To do this, I’m interviewing people with expertise in creating, collecting, sharing, and using impact data for a variety of purposes including impact/risk modelling, severe weather warnings, and response. I’m using a grounded theory methodology to identify relationships and interdependencies between components in the impact-based forecasting and warning system and associated data infrastructure. I’m taking a sociotechnical approach so that I can explore both the social aspects of data creation, sharing, and use; along with the technical capabilities, limitations, and opportunities.
My research fits under the RNC2 Weather & Wildfire theme and aims to contribute to three efforts of the theme:
- to help build national extreme weather hazards and impacts datasets,
- to increase our understanding of impacts on communities, infrastructure, and economic activity, and
- to improve the forecasting and warning services in New Zealand so that they provided more meaning to warning recipients.
My supervisors guiding me through this journey are Dr.

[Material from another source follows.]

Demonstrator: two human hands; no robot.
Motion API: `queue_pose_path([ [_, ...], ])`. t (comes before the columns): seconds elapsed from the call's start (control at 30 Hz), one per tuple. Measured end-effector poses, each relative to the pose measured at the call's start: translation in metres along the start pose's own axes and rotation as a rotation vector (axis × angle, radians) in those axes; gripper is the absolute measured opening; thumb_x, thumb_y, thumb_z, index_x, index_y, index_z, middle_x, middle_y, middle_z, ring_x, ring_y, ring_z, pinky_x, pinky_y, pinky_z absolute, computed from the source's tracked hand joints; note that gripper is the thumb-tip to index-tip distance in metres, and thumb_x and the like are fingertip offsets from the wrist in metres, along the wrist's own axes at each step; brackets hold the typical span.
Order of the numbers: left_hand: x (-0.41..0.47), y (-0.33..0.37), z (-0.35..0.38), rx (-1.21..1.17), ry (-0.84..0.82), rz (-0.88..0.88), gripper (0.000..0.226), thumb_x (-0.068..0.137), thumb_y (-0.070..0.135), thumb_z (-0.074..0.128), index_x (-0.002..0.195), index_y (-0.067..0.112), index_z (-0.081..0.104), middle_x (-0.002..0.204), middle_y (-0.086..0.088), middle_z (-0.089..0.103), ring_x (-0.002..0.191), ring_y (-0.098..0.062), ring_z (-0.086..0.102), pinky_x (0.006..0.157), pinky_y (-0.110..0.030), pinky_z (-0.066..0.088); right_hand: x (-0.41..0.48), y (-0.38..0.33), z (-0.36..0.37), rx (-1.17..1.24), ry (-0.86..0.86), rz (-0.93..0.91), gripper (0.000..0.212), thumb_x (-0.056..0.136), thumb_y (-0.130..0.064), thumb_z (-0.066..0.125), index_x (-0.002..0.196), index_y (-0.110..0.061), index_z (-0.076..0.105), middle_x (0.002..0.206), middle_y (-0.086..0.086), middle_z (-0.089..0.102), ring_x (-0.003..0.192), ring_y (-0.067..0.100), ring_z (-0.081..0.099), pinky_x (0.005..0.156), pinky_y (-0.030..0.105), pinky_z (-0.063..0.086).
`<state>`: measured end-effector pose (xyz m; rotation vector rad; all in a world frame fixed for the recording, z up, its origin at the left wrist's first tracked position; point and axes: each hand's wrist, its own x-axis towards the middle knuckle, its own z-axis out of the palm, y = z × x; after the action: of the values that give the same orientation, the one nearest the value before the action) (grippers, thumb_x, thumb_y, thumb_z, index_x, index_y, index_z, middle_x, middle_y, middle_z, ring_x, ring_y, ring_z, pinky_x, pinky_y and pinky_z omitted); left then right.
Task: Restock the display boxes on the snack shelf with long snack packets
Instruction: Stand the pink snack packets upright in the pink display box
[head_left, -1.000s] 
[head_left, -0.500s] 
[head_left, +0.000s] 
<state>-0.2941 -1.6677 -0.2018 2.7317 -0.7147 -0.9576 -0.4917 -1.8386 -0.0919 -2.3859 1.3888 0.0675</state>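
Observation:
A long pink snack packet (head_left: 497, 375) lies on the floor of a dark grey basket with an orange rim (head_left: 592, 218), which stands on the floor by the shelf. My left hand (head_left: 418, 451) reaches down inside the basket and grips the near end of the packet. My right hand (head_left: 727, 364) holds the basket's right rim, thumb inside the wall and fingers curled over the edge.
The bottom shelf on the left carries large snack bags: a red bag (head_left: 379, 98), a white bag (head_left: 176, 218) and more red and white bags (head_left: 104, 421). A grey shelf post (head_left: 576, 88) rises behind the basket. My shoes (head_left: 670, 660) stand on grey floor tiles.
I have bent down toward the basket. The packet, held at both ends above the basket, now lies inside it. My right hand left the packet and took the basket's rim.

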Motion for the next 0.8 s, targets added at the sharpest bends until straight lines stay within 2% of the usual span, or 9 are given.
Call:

Sally Potter (GNS), Dr. Raj Prasanna (Joint Centre for Disaster Research, Massey University), Dr. Emma Hudson-Doyle (Joint Centre for Disaster Research, Massey University), and Prof. David Johnston (Joint Centre for Disaster Research, Massey University).
Next steps
The expected outcome is to outline the process of getting impact data from the source (e.g. the public) to the end-users (e.g. Civil Defence groups, MetService, impact/risk modellers, etc) for impact-based forecasts and warnings. This will help stakeholders understand what is available to them, and how they can access and contribute to it. Within a wider scope, this will support efforts towards meeting the requirements of the Sendai Framework to build a national impacts and losses database, as well as contribute to the implementation of impact-based forecasts and warnings in New Zealand.